И только в момент откровения, нахлынувшего на него во время праздника Ашуры в помещении, пропитанном потом и кровью, Муртаза понял: все, во что он верил, было ложью. Понял, что больше не может оставаться басиджи, что больше не верит в то, во что хотел верить, и что, пожалуй, самое главное – ему не нравятся люди, которых он называет своими товарищами. И что он больше не собирается посвятить свою жизнь «Басидж».
Он стал все чаще задерживаться в хусейнии допоздна. Когда все расходились по домам, он искал информацию о таких, как он, в Интернете, не забывая стереть историю посещений в браузере. К своему удивлению, он узнал, что государство поддерживает медицинские операции по смене пола и что по этому поводу имеется даже отдельная одобряющая их фетва.
Муртаза перестал заниматься сексом с незнакомцами, но не мог отделаться от похотливых мыслей. Раньше он был благодарен «Басидж» за то, что организация сдерживала его и служила дополнительным стимулом, чтобы бороться со своими противоестественными наклонностями. Он верил, что она спасет его. Но теперь он впервые осознал все ясно. Оставаться в «Басидж» – значит разрушать свою жизнь. Он должен выбраться из своего нынешнего окружения и все изменить.

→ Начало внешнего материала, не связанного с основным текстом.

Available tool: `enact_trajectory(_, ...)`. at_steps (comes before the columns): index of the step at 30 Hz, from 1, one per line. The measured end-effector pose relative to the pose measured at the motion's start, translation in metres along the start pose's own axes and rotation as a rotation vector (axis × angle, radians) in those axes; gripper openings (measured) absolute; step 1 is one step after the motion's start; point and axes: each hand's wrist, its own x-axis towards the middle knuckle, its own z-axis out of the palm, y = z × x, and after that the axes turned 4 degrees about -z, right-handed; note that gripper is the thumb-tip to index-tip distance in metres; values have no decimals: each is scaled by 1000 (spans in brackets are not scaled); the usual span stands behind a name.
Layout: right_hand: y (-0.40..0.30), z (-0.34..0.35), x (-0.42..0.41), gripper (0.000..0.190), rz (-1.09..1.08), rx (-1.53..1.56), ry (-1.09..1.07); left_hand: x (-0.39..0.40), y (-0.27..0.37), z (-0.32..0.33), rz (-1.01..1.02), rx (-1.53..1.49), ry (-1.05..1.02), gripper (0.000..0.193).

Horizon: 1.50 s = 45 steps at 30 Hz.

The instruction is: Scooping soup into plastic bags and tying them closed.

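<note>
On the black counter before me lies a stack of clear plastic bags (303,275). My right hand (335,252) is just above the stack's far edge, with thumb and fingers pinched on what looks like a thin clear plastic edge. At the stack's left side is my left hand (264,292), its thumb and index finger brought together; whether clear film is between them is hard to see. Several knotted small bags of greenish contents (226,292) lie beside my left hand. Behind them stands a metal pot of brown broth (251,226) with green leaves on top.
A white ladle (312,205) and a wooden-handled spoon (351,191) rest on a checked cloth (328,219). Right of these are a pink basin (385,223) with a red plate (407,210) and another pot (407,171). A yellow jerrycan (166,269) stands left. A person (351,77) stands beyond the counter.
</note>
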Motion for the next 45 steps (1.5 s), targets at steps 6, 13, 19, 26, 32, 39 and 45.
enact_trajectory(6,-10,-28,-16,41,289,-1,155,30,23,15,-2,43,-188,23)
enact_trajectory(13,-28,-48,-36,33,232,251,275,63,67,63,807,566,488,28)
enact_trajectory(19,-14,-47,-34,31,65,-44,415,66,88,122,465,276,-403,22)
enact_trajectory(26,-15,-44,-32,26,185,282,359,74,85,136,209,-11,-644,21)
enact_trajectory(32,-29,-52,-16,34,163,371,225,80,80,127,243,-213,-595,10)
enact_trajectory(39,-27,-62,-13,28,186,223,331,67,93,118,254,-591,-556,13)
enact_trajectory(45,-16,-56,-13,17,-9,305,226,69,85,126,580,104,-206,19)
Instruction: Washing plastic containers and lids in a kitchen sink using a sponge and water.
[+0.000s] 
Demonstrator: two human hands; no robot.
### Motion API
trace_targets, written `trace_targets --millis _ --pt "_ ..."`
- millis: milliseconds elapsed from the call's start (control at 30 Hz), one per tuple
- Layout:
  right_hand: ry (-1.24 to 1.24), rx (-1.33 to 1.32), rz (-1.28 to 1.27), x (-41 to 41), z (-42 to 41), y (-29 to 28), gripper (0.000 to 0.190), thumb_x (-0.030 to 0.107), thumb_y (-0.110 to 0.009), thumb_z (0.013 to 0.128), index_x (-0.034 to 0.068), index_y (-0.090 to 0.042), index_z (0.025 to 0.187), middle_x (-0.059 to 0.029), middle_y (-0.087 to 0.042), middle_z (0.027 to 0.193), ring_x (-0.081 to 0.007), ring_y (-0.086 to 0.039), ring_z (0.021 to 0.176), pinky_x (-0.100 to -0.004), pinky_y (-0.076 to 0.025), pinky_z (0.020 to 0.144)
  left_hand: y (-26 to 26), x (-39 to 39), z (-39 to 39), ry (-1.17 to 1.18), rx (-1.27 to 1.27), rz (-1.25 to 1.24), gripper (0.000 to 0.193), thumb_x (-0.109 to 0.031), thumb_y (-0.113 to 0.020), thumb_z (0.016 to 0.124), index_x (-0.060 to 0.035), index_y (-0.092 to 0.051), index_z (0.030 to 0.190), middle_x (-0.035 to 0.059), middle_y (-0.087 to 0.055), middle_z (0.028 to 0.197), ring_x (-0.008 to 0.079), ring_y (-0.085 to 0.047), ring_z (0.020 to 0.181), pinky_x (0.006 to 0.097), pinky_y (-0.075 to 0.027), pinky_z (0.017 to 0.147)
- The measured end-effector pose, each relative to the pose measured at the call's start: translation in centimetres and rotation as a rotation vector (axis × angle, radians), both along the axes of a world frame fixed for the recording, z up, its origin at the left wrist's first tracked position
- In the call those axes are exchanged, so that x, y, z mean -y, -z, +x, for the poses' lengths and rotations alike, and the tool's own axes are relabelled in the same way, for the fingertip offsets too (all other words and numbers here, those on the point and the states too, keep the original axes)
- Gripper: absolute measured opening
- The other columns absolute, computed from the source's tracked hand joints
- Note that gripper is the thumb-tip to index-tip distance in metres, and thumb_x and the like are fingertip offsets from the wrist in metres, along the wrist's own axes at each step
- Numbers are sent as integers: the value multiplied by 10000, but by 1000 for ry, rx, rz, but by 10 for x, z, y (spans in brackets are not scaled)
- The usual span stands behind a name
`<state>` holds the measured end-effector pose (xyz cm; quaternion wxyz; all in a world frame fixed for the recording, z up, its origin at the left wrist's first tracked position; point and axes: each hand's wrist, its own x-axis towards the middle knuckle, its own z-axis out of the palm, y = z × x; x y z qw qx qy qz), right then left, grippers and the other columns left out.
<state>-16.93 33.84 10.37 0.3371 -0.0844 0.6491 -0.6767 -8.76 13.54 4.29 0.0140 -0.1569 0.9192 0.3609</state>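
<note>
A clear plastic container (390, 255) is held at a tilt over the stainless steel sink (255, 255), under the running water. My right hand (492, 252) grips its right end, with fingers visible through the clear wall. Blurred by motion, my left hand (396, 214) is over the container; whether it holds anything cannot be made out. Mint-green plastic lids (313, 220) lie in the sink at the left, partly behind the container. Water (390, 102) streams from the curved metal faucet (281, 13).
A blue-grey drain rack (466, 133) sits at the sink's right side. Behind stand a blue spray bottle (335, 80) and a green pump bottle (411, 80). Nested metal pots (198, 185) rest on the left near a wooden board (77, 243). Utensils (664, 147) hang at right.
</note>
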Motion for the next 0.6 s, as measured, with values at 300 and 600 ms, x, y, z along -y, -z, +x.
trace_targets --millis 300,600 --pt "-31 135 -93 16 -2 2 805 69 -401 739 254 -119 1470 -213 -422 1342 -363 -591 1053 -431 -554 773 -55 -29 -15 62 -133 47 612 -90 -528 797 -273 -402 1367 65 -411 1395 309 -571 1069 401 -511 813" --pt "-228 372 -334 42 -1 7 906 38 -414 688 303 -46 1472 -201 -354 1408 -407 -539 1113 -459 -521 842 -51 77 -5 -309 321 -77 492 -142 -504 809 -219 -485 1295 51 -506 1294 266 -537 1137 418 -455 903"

Покинув тайное собрание в честь праздника Ашуры, он постарался отделаться от близнецов с Абдулой и немного походил по улицам, прежде чем позвонить Нассим. Она разговаривала с ним мягко, обнадеживающим тоном, обещая помочь. Муртаза вернулся домой, заявив Хадидже, что оставил «Басидж». Ему хотелось рассказать больше, признаться в том, что все эти годы он ощущал себя одураченным, но она и так уже достаточно строго приняла известие, так что Муртаза решил подождать.

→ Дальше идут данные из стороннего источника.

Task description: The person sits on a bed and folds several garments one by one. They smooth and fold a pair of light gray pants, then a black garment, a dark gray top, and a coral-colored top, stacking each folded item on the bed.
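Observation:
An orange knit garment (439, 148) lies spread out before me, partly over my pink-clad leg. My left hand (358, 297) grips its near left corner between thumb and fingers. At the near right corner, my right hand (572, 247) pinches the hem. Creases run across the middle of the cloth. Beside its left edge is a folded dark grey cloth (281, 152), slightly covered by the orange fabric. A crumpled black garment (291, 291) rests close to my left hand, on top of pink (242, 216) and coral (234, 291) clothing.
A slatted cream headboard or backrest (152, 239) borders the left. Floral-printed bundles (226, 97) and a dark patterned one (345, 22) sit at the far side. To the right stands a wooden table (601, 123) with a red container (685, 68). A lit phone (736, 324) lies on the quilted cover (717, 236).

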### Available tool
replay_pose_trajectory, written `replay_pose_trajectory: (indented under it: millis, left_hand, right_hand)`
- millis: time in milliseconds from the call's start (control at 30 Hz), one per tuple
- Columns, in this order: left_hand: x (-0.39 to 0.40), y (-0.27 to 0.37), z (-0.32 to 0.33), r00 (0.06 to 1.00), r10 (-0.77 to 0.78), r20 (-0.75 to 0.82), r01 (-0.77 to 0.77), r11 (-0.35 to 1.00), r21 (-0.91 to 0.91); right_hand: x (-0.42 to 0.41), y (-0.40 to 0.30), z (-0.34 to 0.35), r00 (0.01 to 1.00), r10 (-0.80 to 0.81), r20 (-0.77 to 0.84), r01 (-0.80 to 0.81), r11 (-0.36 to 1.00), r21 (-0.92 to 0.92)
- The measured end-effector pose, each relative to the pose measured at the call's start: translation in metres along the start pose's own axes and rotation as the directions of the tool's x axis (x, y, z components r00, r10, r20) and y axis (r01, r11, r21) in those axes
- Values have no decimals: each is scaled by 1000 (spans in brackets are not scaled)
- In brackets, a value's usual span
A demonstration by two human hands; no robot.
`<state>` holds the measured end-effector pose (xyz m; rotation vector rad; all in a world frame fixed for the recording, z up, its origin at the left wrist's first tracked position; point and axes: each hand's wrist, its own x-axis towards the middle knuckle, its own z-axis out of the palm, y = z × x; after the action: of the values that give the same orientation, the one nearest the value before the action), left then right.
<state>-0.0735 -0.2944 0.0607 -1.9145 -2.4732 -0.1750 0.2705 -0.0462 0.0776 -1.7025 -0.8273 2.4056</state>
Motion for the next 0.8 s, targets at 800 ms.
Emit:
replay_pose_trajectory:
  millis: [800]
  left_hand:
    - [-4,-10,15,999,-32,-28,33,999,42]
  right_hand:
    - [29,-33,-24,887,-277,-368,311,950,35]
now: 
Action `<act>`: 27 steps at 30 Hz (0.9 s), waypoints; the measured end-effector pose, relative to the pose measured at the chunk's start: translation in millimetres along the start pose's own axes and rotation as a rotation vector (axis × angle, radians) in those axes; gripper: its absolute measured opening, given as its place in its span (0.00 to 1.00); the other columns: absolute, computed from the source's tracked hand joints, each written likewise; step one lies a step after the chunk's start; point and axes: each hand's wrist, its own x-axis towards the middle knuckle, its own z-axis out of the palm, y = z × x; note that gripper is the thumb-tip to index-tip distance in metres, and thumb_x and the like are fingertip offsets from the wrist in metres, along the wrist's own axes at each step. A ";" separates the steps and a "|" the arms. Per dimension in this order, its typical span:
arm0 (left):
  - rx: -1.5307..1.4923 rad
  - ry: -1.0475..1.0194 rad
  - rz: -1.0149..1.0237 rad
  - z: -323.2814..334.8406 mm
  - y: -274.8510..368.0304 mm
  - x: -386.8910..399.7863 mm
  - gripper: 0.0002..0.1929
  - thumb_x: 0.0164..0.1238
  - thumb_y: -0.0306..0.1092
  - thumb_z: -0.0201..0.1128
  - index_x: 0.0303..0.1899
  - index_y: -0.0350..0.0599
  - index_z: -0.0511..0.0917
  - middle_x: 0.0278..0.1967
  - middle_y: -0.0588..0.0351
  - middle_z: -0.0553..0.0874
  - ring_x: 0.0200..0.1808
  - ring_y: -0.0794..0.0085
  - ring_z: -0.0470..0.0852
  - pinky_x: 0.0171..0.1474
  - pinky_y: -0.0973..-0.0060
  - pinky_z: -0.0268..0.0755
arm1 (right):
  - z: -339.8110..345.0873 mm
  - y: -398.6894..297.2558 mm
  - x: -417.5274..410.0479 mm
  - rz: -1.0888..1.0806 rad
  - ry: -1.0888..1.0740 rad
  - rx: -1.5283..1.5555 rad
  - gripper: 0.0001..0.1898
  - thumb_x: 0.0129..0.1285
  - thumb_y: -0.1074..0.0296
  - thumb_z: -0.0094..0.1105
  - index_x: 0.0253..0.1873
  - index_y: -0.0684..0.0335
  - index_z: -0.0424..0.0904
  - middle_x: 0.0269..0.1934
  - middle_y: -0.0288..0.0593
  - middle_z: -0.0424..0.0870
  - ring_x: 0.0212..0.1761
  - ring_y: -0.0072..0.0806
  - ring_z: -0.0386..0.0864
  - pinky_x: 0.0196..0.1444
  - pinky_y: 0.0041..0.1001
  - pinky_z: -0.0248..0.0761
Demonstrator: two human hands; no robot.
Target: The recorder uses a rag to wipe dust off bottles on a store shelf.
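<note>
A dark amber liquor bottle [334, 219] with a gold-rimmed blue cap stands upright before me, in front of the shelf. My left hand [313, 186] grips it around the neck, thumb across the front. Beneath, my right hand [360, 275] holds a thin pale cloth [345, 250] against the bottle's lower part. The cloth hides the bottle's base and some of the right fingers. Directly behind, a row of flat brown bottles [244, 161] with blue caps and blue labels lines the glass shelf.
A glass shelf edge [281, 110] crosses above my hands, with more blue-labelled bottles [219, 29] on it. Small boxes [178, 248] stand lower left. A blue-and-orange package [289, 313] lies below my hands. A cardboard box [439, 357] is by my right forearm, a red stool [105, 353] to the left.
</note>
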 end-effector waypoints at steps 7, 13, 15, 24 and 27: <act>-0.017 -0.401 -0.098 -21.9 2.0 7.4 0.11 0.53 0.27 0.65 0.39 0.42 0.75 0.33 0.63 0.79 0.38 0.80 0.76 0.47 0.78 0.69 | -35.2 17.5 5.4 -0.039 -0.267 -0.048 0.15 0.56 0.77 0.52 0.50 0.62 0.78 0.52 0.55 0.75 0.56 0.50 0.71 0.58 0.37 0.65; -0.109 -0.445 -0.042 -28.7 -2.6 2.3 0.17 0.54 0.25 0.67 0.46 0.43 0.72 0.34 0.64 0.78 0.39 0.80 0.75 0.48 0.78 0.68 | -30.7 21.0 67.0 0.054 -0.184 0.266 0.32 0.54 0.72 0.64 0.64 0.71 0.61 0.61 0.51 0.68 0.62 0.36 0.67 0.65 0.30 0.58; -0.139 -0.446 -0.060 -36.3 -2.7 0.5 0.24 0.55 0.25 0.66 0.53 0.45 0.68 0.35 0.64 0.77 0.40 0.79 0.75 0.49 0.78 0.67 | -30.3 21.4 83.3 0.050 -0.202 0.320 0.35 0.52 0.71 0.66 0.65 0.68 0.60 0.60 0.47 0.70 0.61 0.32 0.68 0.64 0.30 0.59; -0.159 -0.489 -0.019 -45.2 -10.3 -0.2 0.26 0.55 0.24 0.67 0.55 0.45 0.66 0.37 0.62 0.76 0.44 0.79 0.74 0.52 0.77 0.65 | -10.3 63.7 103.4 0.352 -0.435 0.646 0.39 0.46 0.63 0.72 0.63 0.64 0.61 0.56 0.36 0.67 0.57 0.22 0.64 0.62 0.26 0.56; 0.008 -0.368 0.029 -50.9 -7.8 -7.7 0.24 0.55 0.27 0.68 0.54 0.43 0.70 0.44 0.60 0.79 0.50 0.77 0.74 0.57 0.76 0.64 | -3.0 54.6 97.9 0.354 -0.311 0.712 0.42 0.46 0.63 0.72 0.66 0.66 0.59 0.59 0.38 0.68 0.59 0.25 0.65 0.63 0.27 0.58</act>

Рассвет едва начал окрашивать ночное небо, как кто-то заколотил в дверь их дома. Поначалу Казем с Хадидже решили, что это грабители. Потом раздались крики.
– Грязный пидор! – послышались голоса близнецов Ахмади.
Казем начал бить Муртазу по голове.
– Позор, позор, позор! Ты навлек на нашу семью один лишь позор! Выходи, пусть с тобой разделаются по чести!
Хадидже завыла и стала сама себя ударять по голове.
– Мы знаем, почему ты ушел с Ашуры! У нас есть доказательства того, что ты гомик. Мы видели, какую грязь ты читал по компьютеру!
На дверь обрушился очередной град ударов.
Муртаза сжался в углу комнаты. Хадидже заглянула за занавески. Из окон соседних домов уже выглядывали соседи.
– Почему они так говорят? – повернулась Хадидже к Муртазе. – Ты должен уйти и не возвращаться. Отец убьет тебя, либо у него случится сердечный приступ. А я никогда уже не смогу смотреть в лицо соседям. Прошу тебя, уходи.
Она обняла его, подталкивая к черному выходу.

 

Секретарша Ширин рано заканчивает работу в офисе на улице Фатеми и отправляется на последнюю встречу с доктором, сделавшим ей операцию по коррекции носа. Это один из лучших хирургов в Тегеране, так что лишние траты оправданы. Выйдя из консультационной и купив по дороге фисташки, она спешит домой. Сегодня ее ожидает особый гость.
Ширин обитает в крохотной квартирке и с трудом сводит концы с концами, но все же сейчас она счастлива, как никогда раньше в своей жизни.
Она готовит любимое блюдо гостя: «рис с драгоценностями» – с шафраном, миндалем, фисташками и барбарисом, – посыпая его сверху лепестками роз. Потом она долго прихорашивается и надевает свой лучший кремовый костюм с босоножками телесного цвета. Соседка по квартире укладывает феном ее медные волосы на манер актрисы Фарры Фосетт.
Приходит Нассим с двумя коробками пирожных, и женщины обнимаются. Ширин представляет Нассим своей соседке, которая уже много знает об этой прямой и уверенной в себе женщине-юристе.
Ширин накрывает на стол и ставит в центре свечу. Женщины едят, пьют чай и разговаривают несколько часов. Перед уходом Нассим говорит Ширин, как гордится ею.
– Хочу дать тебе кое-что. – Ширин достает из коробки в углу комнаты ламинированную карточку и протягивает ее Нассим. – Она мне больше не понадобится.
Нассим смеется и целует ее в щеку. Это удостоверение члена «Басидж». Рядом с небольшой фотографией напечатано имя Ширин, которое ей дали при рождении: МУРТАЗА КАЗЕМИ.